◆ **Task objective**: Using the data below, copy each line that includes the word "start".

◆ **Data excerpt**:
- - - -

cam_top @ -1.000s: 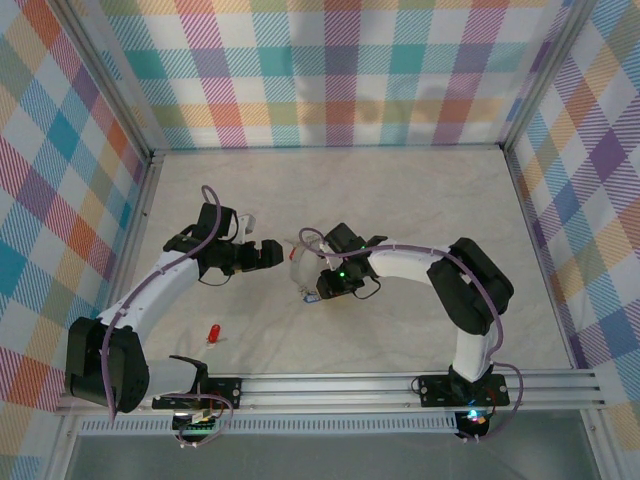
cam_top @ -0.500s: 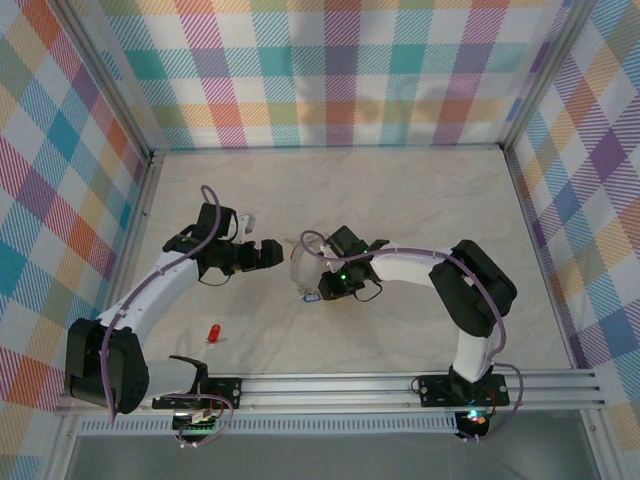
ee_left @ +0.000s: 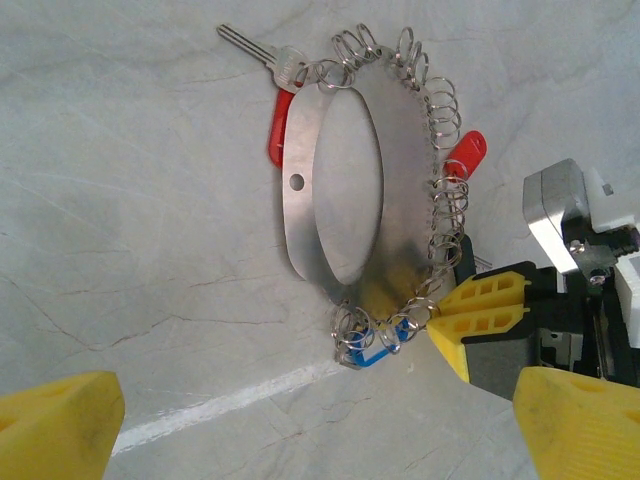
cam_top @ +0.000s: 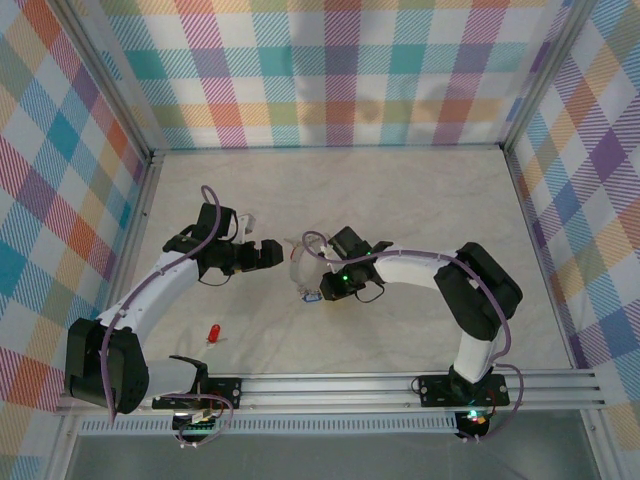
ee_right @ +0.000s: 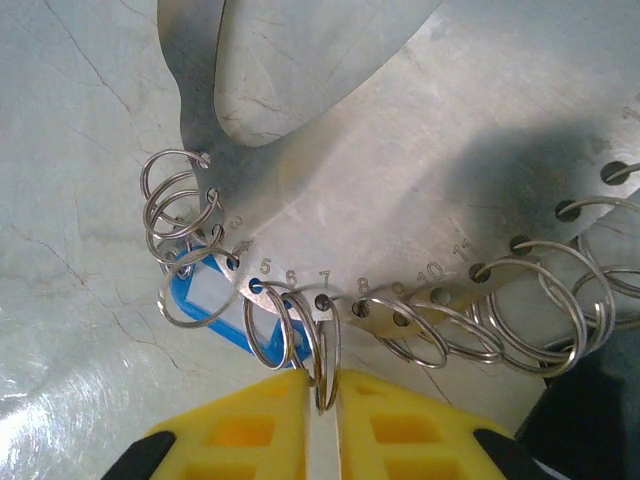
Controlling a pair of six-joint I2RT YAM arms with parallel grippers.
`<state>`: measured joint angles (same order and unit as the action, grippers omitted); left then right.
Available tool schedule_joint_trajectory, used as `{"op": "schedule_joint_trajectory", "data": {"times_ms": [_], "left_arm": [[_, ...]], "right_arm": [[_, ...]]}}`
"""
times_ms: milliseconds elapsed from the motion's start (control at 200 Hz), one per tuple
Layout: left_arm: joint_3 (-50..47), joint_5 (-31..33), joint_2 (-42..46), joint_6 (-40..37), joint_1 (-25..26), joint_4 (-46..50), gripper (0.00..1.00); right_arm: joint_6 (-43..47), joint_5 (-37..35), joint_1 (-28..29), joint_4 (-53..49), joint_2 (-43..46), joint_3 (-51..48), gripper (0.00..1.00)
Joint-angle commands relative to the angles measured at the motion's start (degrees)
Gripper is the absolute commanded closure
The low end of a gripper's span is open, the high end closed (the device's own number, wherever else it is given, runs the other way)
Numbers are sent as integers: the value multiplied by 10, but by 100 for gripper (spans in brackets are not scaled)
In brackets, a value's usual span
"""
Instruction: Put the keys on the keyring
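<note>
The keyring (ee_right: 330, 180) is caught at its rim by the right tool (ee_right: 322, 385). The tool's yellow tips are pinched nearly together on one small ring (ee_right: 335, 345), the one hanging from the hole marked 7. Just beside that ring, a blue key tag (ee_right: 215, 300) lies partly under the metal and looks threaded onto the neighbouring rings. Further round, in the left wrist view, a silver key with a red head (ee_left: 278, 125) sits at the far end. A second red tag (ee_left: 466, 153) sits along the side nearer the right tool. Both appear hooked into the row of rings.

The keyring lies flat on the table (cam_top: 400, 200), about midway between the two arms. The left tool (cam_top: 272, 253) is just beside it, with its jaws spread wide and gripping nothing.

Well apart from all this, near the left arm's base, one red key (cam_top: 213, 333) lies loose on the table. By my reading the job is partly done: three keys seem to be on, and at least this one has to be fetched and threaded on. I can make out no black key here.
</note>
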<state>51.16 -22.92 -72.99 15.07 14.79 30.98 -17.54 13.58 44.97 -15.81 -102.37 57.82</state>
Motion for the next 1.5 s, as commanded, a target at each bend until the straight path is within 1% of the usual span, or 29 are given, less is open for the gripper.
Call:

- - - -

◆ **Reply**:
times_ms: milliseconds elapsed from the motion's start (control at 200 Hz), one per tuple
Joint-angle commands relative to the angles measured at the motion's start (degrees)

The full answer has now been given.